» Work order: Would you return the lines between the one holding "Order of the" and the one holding "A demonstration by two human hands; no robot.", inclusive, and only those, exactly as they stand in the listing below?

=-=-=-=-=

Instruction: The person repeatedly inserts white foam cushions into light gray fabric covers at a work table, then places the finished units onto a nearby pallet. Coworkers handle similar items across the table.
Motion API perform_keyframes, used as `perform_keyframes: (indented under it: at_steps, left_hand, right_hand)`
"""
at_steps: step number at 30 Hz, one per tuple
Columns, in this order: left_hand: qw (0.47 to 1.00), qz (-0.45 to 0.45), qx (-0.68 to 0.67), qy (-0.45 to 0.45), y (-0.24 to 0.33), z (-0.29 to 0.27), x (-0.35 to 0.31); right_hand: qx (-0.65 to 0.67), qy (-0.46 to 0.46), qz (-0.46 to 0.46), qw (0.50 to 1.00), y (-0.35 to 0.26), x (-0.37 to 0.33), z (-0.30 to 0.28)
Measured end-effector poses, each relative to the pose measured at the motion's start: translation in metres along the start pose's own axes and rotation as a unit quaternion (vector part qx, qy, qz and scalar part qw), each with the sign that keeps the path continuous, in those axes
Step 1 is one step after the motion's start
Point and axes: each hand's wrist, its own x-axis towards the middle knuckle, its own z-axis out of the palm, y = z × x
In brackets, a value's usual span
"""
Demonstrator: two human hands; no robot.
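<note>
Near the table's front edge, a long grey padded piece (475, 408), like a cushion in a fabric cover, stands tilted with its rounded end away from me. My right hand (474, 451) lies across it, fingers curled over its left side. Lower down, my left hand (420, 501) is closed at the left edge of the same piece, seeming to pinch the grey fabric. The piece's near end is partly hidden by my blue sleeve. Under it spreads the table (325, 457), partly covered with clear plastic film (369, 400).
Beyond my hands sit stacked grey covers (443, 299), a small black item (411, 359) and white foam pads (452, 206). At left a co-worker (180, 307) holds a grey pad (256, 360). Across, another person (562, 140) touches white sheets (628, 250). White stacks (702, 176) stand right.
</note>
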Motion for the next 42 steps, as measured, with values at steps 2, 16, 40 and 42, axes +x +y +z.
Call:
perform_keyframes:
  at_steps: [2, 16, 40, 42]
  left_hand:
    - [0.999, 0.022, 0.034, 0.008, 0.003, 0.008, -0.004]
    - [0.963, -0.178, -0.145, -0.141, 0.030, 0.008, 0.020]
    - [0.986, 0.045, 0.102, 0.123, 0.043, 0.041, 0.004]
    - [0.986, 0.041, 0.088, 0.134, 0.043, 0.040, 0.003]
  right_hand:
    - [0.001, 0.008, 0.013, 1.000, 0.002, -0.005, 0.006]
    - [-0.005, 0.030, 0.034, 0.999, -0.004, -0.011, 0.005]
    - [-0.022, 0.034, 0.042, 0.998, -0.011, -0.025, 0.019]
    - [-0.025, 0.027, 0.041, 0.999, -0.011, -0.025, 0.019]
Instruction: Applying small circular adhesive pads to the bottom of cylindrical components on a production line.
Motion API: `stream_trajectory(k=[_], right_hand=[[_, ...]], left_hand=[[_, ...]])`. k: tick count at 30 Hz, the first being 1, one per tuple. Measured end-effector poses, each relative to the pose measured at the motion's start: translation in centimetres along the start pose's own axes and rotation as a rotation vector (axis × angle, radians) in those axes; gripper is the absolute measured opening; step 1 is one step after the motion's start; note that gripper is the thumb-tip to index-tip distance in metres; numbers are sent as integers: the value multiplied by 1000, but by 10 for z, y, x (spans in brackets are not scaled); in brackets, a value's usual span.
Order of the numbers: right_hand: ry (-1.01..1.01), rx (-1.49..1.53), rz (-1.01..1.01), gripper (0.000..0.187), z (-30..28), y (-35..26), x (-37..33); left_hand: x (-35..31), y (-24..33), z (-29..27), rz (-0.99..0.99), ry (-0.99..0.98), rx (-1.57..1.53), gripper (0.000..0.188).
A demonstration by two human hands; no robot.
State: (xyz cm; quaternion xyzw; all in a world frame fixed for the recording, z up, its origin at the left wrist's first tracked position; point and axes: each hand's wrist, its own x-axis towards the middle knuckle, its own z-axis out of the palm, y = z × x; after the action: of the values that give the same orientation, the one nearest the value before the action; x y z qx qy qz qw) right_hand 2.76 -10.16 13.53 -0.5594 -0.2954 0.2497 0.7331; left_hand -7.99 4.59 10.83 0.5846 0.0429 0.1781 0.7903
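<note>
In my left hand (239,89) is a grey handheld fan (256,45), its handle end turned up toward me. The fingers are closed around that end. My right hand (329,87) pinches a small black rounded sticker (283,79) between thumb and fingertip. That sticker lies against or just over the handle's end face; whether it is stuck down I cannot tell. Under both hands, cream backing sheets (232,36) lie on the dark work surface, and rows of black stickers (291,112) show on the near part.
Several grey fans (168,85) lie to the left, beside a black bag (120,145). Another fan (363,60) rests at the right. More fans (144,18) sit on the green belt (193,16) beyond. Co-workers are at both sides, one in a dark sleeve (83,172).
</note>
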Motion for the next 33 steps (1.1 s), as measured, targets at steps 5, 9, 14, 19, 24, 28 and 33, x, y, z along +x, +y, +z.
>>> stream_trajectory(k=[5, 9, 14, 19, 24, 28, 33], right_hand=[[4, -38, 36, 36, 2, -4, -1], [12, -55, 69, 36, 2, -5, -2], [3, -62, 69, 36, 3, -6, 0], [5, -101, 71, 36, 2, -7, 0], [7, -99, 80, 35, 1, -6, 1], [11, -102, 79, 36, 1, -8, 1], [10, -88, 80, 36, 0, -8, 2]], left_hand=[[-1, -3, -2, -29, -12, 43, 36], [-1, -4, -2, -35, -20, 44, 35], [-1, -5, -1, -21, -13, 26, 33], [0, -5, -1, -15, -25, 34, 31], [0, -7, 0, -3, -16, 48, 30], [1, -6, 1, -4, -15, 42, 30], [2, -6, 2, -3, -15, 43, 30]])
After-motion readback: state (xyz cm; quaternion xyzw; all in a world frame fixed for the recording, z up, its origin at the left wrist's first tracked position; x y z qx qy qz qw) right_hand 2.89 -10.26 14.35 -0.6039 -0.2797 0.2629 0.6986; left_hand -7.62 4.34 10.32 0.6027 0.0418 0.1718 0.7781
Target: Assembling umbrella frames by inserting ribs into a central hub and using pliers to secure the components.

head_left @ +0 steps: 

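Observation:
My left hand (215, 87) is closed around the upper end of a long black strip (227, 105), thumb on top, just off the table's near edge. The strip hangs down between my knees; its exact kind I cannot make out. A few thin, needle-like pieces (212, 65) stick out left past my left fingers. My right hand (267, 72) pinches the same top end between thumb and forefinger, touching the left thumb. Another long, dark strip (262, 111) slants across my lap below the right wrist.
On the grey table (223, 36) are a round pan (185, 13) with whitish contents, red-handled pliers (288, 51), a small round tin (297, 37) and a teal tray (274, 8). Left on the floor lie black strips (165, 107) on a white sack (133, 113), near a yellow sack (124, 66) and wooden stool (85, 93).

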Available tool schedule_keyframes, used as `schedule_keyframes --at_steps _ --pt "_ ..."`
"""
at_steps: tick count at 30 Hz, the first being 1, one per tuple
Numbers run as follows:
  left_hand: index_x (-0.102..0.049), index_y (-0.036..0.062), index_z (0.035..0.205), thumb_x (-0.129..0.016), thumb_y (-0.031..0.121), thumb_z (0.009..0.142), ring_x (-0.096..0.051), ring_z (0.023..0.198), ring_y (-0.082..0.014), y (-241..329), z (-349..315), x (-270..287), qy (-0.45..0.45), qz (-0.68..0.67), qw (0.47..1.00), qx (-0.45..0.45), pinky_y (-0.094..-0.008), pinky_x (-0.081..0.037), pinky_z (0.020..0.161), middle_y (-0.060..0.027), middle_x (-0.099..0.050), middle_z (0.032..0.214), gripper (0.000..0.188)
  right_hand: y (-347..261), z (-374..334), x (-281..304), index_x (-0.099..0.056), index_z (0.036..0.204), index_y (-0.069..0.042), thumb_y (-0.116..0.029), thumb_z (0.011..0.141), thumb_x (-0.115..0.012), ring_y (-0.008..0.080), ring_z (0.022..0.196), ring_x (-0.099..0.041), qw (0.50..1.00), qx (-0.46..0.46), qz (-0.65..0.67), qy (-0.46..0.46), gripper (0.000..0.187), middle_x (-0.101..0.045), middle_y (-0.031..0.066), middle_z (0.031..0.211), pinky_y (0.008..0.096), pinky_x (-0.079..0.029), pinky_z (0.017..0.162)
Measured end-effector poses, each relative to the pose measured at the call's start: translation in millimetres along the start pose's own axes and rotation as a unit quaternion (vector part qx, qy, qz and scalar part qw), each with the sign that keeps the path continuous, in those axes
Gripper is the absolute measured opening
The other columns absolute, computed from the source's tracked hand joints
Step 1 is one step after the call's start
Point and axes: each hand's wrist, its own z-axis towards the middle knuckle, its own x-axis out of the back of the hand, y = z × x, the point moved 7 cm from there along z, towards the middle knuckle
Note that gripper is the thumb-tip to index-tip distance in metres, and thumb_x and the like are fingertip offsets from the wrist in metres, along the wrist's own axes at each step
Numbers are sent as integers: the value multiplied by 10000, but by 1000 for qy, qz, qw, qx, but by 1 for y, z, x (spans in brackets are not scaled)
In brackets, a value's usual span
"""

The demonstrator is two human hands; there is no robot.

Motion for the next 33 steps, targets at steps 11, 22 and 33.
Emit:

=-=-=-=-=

» Expected output:
Order of the numbers: right_hand: ry (-1.01..1.01), rx (-1.49..1.53), rz (-1.01..1.01), gripper (0.000..0.187), z (-30..28), y (-35..26), x (-37..33); left_hand: x (-35..31), y (-24..33), z (-29..27), rz (-0.99..0.99), ry (-0.99..0.98), rx (-1.57..1.53), gripper (0.000..0.188).
A demonstration by two human hands; no robot.

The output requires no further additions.